--- Exercise prompt ---
Reproduce all of the data exactly. Images are not to appear in the reply.

--- Input data ---
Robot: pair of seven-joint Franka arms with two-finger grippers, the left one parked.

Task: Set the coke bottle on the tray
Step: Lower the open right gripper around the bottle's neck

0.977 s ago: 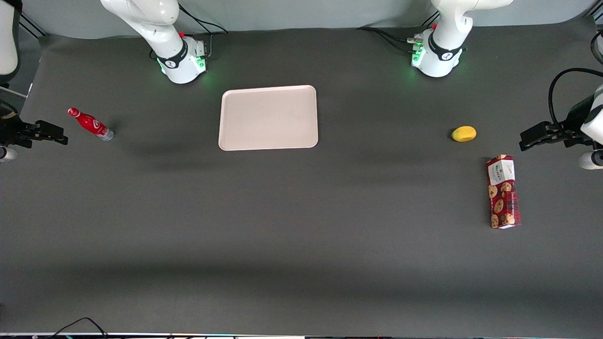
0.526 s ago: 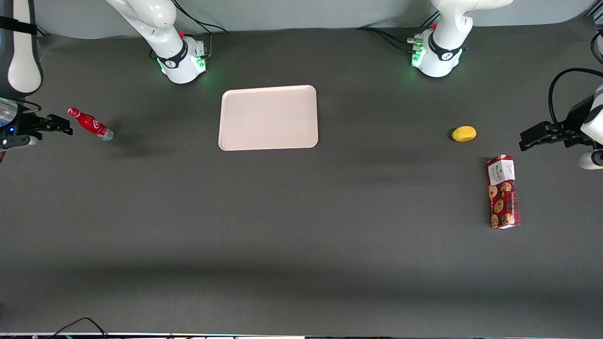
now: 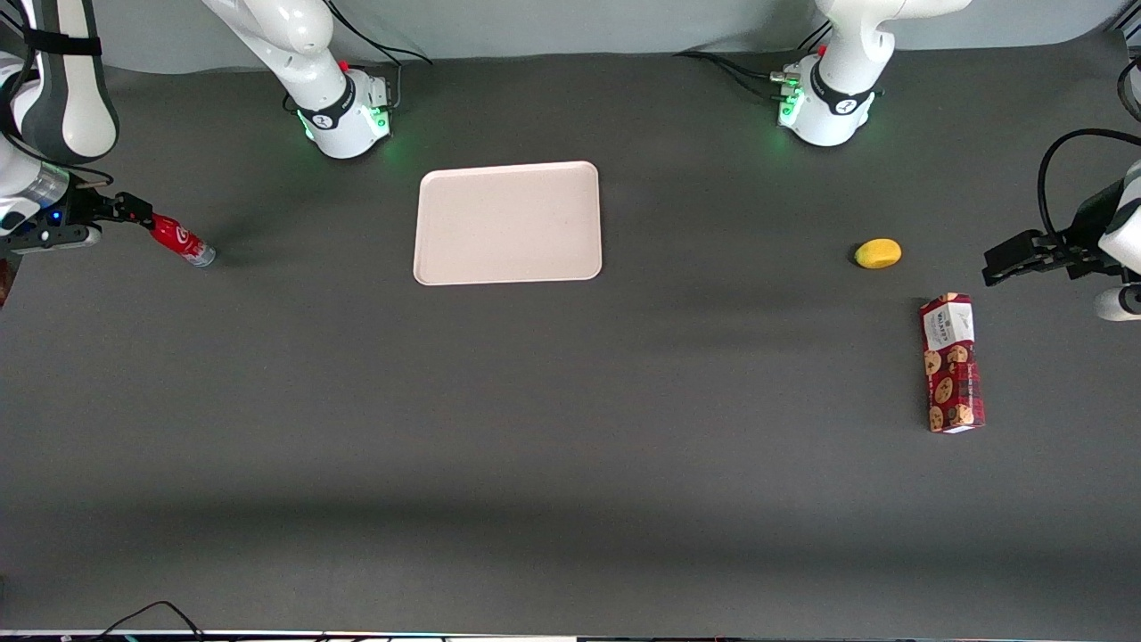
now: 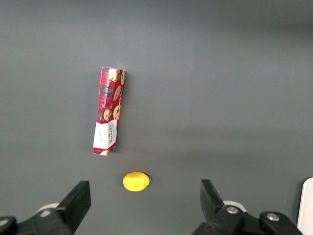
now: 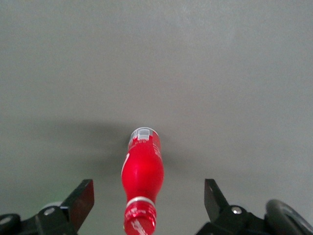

--- Response to the task ---
Robot: pair of seven-joint Franka arms with two-finger grippers, the left one parked.

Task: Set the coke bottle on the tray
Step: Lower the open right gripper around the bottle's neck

0.977 s ago: 
0.526 s ago: 
now: 
now: 
now: 

Output for this exercise is now complete.